Personal information
- Born: October 25, 1926
- Died: May 8, 2025 (aged 98)
- Listed height: 5 ft 9 in (1.75 m)

Career information
- High school: Washington (Los Angeles, California)
- College: UCLA (1948–1951);
- NBA draft: 1951: undrafted
- Position: Guard

Career history
- 1951–1957: Los Angeles Kirby's Shoes

Career highlights
- Honorable mention All-American – AP, UPI (1951); First-team PCC All-Southern Division (1951); Second-team PCC All-Southern Division (1950);

= Eddie Sheldrake =

American basketball player and restaurateur (1926–2025)

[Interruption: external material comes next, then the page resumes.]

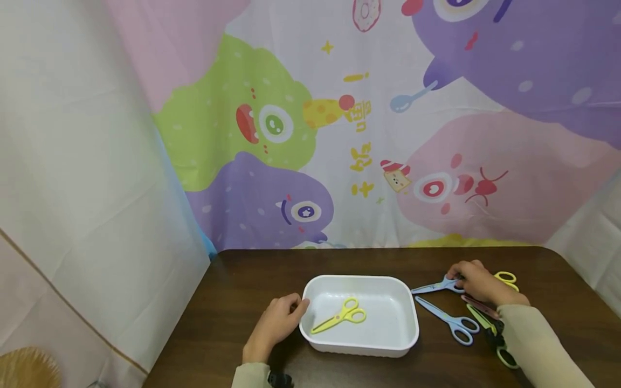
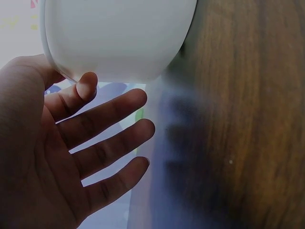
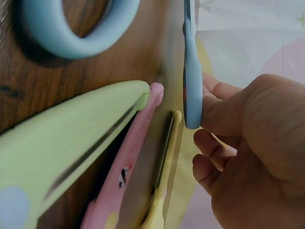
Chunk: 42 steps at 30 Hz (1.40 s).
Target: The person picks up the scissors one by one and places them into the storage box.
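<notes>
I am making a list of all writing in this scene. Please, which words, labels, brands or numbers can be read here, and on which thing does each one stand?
Backdrop cloth: yellow characters in a column beside the cartoon monsters, turned sideways and too distorted to read for certain.
White tray: no writing visible.
Yellow scissors in the tray: no label visible.
Blue scissors on the table: none visible.
Pink scissors: a small printed picture, no words.

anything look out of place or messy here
Nothing damaged or spilled. One yellow scissors lies alone in the white tray, while the other scissors sit in a loose, overlapping heap beside the right hand.
</notes>
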### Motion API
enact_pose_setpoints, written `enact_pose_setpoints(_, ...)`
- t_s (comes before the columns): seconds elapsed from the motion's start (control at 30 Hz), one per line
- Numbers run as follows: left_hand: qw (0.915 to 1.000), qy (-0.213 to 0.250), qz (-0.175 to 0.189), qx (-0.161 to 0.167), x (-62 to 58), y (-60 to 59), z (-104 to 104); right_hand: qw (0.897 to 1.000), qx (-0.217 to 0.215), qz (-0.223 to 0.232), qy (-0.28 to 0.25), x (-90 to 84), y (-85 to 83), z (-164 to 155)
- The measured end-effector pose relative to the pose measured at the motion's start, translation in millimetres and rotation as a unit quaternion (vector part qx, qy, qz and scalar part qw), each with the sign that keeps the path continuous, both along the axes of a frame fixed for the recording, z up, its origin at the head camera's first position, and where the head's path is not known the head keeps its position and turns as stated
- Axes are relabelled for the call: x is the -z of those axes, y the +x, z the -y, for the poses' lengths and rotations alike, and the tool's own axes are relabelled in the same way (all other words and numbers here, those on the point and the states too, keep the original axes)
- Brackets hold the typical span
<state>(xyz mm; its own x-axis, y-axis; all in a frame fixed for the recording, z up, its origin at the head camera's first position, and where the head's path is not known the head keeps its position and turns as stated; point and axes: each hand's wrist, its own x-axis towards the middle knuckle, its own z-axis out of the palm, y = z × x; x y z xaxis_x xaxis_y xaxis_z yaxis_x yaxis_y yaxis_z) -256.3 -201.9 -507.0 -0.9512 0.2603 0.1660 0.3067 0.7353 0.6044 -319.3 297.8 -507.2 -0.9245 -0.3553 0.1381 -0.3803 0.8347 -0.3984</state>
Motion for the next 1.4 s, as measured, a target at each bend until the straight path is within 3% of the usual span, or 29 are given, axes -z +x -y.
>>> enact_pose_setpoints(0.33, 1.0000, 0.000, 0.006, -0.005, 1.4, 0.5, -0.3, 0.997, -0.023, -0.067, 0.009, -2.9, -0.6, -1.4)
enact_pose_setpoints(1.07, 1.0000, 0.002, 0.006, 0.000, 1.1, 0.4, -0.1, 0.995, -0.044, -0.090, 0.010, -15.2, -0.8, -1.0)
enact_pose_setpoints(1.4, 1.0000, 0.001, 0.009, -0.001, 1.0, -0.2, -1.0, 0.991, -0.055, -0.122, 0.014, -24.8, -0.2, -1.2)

Harvey Edward Sheldrake Jr. (October 25, 1926 – May 8, 2025) was an American basketball player and restaurateur. He played college basketball for the UCLA Bruins. Standing 5 ft 9 in, Sheldrake earned honorable mention as an All-American as a senior in 1951. After graduating from college, he played in the Amateur Athletic Union (AAU). He later opened restaurants with his brother, including KFC locations and over a dozen branches of Polly's Pies.

==Early life==
Sheldrake was born on October 25, 1926. He grew up in southwest Los Angeles and attended George Washington High School. He played on their "B" basketball team until his senior year, as he only weighed a modest 110 lb. He became an aviation mechanic in the Navy before enrolling at the University of California, Los Angeles, in 1947.

==Basketball career==
At UCLA, Sheldrake was the captain of the Bruins' freshman team, breaking their season scoring record with 262 points; Dick Ridgway surpassed him with 284 in 1950. Sheldrake was a reserve for most of his second year in 1948–49, playing in 24 games and averaging 3.0 points per contest in John Wooden's first season as UCLA's head coach. The Long Beach Press-Telegram wrote that "perhaps it's a good break for" the 5 ft 9 in Sheldrake to play for Wooden, who was a 5 ft 10 in, three-time All-American playing for Purdue. The Bruins needed wins in their final two games, both against their crosstown rivals, USC, to win the Southern Division of the Pacific Coast Conference (PCC). However, they lost starters Chuck Clustka and Ron Pearson to viral infections, and Alan Sawyer underwent an emergency appendectomy. Sheldrake scored a game-high 17 points in the first game, and had 10 points in the second, as UCLA won both meetings for the title. Joining the Bruins that season was his best friend from high school, Jerry Norman, who received multiple NCAA Division I offers and was persuaded by Sheldrake to choose UCLA.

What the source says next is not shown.